ASSIGNED TASK - Below are some entries. Repeat exactly the lines from the one with "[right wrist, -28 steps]" through the one with "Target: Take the", and only those.

Stored dataset items -
○ ○ ○ ○
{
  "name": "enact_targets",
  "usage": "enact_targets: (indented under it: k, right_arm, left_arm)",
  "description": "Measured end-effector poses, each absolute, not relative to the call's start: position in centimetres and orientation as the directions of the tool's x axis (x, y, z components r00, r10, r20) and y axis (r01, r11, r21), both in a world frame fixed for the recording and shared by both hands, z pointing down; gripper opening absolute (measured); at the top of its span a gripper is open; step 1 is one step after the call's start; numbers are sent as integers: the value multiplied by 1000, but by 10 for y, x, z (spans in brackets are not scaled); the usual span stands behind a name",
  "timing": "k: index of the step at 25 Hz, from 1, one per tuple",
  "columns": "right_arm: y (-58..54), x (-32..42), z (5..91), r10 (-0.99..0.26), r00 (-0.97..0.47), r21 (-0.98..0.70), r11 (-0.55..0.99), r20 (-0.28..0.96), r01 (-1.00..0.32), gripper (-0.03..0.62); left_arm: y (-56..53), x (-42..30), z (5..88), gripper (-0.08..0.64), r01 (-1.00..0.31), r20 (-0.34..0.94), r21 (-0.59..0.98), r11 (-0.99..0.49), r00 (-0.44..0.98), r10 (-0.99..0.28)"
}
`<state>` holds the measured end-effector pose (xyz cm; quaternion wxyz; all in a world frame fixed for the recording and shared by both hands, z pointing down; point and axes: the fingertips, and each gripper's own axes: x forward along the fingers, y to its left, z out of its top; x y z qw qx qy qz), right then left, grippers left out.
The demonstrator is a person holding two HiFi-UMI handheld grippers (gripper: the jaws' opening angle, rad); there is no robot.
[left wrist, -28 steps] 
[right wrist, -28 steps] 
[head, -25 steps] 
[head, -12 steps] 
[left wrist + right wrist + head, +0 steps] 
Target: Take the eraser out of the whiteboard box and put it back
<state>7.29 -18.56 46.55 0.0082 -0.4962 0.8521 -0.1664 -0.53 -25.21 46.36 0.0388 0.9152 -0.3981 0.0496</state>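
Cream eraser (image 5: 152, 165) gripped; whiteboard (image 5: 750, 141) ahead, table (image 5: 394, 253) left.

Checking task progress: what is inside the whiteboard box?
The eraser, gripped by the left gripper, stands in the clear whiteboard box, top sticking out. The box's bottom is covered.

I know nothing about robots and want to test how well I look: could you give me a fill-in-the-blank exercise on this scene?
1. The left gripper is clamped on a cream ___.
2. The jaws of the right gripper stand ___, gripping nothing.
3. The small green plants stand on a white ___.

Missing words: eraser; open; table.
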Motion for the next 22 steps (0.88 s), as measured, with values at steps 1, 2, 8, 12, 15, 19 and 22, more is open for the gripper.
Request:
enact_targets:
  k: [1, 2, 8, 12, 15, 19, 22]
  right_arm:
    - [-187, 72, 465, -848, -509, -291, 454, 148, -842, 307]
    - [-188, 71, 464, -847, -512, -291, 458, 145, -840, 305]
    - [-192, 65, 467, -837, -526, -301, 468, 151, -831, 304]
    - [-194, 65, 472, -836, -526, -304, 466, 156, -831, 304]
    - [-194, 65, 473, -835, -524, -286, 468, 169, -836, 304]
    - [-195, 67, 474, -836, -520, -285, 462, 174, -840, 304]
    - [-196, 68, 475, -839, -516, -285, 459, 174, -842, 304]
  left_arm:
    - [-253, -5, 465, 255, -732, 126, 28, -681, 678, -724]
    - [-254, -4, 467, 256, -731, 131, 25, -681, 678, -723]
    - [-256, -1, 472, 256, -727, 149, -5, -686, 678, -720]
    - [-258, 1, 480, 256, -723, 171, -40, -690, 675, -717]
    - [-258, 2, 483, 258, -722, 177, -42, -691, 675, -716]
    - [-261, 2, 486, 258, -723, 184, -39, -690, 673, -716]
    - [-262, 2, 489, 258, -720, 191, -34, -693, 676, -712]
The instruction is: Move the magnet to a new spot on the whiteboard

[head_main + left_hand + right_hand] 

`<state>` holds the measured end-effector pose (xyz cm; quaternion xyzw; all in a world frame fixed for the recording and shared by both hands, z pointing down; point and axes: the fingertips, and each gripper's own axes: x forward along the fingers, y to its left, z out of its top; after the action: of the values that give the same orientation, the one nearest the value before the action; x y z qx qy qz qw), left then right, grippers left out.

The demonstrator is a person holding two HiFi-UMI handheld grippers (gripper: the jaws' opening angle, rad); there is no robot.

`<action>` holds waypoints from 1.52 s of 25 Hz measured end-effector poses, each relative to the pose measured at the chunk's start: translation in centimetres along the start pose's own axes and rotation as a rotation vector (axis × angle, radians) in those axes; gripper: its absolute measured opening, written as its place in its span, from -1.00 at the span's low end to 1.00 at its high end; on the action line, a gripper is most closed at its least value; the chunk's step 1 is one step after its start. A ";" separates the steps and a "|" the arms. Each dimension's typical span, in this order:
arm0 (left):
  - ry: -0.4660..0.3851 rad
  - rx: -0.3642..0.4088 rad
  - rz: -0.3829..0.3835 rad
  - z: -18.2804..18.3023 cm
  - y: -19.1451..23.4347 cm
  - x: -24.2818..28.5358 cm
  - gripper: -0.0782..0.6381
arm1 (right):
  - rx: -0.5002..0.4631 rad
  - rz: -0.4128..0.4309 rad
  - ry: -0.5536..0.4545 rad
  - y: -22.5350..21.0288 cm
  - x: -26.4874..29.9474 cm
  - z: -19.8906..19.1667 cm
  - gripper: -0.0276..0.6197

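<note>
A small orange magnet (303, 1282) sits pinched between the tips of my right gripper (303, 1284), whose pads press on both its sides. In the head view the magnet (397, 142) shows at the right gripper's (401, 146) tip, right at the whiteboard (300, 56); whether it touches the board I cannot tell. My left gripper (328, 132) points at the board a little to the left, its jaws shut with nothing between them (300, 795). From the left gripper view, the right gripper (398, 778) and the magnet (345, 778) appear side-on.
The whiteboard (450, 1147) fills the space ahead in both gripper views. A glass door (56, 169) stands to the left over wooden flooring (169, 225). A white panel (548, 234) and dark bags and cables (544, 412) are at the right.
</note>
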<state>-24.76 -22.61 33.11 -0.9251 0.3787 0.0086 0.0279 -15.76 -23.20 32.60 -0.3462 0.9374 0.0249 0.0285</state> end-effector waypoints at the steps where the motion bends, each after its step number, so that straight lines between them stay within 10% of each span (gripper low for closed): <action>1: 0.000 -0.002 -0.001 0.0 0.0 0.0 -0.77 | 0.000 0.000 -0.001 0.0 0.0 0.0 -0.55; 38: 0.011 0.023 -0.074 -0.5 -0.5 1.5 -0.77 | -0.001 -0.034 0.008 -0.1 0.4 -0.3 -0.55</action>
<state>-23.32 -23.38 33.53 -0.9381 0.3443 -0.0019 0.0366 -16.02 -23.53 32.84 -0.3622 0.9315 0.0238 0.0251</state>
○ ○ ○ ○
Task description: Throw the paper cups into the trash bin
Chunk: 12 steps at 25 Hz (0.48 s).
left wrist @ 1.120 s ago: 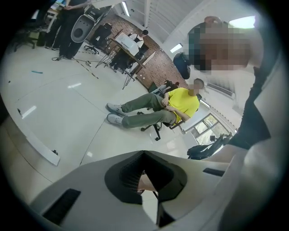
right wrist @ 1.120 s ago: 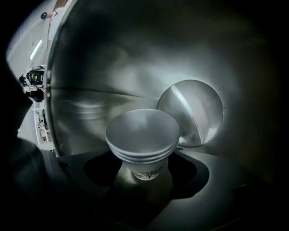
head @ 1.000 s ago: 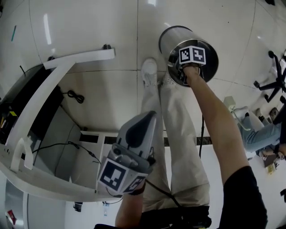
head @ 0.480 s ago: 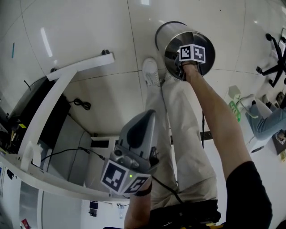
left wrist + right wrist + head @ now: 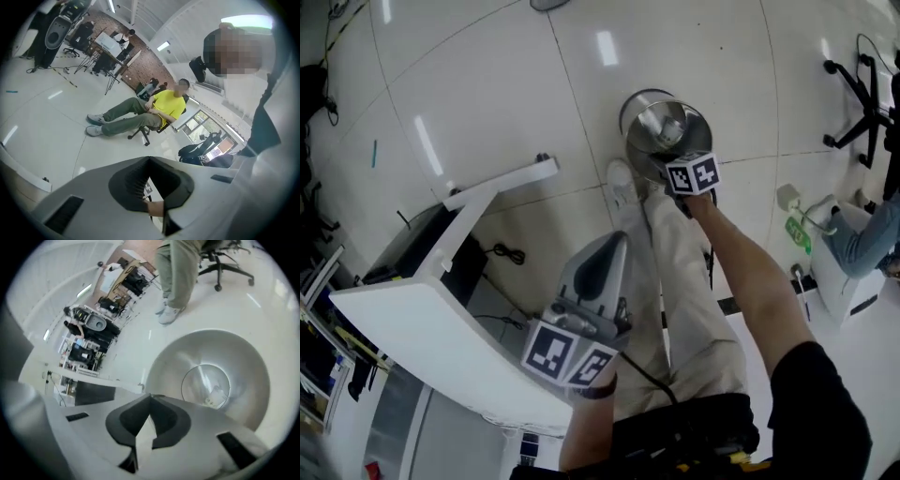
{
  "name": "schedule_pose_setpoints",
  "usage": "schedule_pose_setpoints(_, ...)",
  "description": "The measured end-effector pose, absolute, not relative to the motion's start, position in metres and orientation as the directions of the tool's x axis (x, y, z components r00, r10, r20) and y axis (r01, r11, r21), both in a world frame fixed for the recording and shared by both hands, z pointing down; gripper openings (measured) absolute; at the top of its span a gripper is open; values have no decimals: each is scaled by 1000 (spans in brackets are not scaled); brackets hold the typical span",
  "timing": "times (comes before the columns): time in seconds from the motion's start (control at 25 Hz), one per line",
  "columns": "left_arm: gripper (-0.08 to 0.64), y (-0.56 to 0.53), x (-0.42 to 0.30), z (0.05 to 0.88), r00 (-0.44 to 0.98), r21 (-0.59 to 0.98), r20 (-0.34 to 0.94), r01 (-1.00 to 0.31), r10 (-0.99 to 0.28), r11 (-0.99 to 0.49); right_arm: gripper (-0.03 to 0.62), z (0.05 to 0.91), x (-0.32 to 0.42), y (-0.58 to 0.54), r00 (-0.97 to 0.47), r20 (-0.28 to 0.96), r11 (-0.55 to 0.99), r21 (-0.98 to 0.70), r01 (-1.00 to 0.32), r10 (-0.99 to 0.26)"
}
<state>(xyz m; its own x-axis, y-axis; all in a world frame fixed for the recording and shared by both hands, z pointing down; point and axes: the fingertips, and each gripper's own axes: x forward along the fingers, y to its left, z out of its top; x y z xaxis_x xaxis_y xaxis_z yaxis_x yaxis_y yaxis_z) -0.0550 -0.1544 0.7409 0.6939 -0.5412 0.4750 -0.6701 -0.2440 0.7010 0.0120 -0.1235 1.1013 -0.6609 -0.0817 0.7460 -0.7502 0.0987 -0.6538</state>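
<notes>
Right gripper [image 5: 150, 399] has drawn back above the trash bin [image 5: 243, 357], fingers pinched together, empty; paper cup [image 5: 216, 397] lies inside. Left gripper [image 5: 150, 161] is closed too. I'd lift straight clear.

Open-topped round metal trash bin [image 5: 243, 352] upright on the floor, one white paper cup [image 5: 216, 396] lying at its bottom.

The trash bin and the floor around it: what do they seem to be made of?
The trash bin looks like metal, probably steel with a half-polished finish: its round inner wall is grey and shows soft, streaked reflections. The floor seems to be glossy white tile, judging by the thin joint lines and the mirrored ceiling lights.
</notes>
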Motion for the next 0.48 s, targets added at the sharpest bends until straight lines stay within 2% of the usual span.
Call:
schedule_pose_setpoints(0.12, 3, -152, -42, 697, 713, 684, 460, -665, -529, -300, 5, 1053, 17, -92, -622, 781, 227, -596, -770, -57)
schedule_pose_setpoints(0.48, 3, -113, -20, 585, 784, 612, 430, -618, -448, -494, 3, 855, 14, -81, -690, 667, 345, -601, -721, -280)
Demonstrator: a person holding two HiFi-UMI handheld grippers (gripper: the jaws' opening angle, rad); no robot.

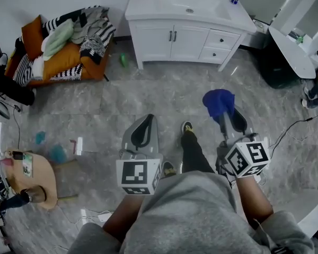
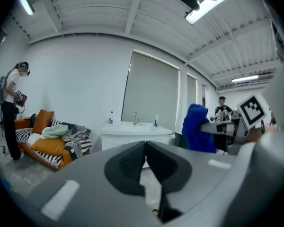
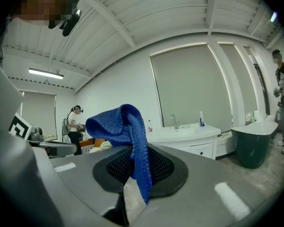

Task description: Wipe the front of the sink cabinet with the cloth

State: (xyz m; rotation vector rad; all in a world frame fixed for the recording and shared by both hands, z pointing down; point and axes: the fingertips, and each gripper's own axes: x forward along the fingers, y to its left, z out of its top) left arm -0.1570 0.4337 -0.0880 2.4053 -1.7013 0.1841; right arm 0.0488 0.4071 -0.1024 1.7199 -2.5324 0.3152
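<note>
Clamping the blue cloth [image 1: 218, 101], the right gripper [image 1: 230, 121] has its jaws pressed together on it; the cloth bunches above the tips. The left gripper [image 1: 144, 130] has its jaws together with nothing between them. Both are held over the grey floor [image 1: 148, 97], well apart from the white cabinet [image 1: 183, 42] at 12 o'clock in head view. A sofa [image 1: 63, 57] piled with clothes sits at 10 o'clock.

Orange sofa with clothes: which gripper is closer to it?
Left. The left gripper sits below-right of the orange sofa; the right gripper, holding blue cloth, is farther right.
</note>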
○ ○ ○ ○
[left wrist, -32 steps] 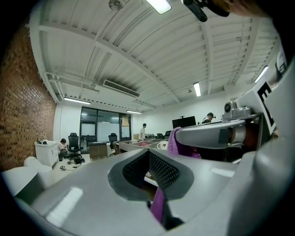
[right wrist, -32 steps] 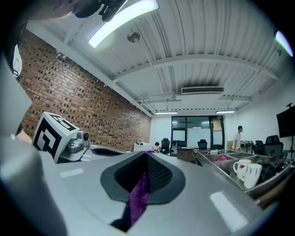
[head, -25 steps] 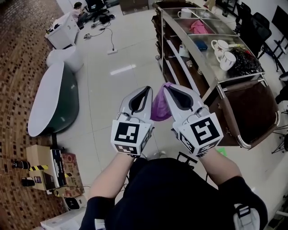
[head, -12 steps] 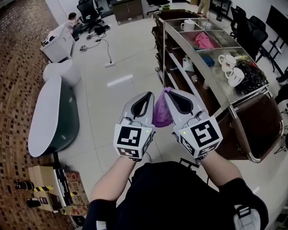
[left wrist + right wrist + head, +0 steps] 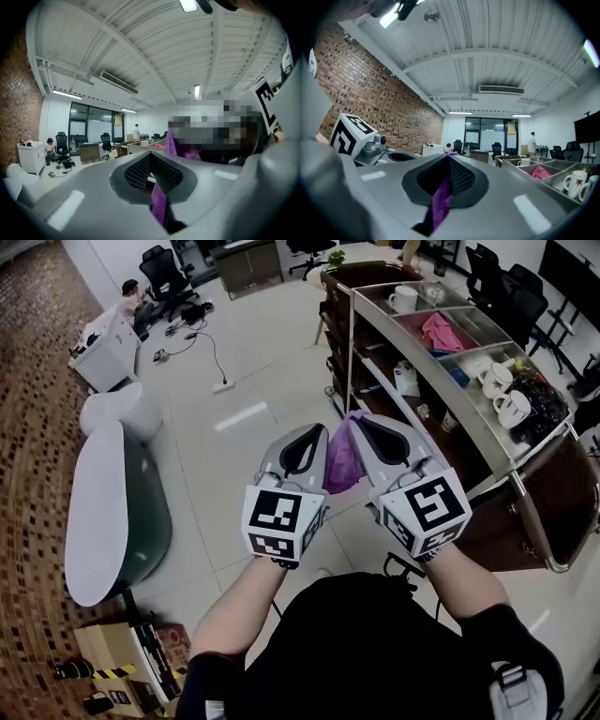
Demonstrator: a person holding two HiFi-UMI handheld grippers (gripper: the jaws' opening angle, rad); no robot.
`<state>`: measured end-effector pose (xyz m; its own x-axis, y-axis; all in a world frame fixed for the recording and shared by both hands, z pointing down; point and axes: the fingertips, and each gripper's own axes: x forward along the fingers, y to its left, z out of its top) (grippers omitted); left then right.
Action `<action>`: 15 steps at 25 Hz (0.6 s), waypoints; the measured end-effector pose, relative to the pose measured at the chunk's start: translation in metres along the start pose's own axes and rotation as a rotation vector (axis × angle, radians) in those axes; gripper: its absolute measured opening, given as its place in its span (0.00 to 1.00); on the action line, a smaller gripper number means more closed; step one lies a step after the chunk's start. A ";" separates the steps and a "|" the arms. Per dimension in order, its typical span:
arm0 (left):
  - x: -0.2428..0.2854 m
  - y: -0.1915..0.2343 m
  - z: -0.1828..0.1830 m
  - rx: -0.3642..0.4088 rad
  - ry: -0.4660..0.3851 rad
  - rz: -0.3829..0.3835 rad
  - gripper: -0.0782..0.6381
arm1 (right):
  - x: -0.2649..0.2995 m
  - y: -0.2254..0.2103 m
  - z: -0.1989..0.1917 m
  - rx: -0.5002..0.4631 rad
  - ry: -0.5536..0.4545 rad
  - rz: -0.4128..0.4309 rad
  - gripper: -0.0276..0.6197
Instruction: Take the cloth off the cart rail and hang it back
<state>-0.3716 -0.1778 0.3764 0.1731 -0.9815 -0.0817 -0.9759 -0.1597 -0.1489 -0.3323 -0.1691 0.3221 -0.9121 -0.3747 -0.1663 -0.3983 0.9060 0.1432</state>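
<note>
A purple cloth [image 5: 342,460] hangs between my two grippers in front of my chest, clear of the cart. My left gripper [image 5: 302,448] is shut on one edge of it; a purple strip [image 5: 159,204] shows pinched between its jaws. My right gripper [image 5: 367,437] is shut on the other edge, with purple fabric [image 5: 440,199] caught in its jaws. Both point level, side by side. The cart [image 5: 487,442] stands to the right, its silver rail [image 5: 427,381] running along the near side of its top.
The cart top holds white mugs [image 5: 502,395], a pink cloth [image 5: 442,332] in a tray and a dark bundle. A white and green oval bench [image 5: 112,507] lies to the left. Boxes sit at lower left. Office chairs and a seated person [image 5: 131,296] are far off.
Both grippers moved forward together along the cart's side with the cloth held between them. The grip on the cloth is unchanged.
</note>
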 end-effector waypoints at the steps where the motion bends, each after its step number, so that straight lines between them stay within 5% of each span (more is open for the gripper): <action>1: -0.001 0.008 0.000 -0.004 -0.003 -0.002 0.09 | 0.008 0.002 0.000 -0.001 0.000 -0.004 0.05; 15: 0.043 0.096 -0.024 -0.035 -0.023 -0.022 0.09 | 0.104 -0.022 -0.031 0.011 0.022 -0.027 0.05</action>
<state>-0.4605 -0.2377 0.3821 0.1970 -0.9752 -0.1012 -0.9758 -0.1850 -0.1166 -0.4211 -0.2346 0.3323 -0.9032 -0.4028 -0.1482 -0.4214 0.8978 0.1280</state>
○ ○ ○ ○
ANSWER TO THIS EXERCISE -
[right wrist, -28 steps] 
[head, -25 steps] 
[head, -12 steps] 
[left wrist + right wrist + head, +0 steps] 
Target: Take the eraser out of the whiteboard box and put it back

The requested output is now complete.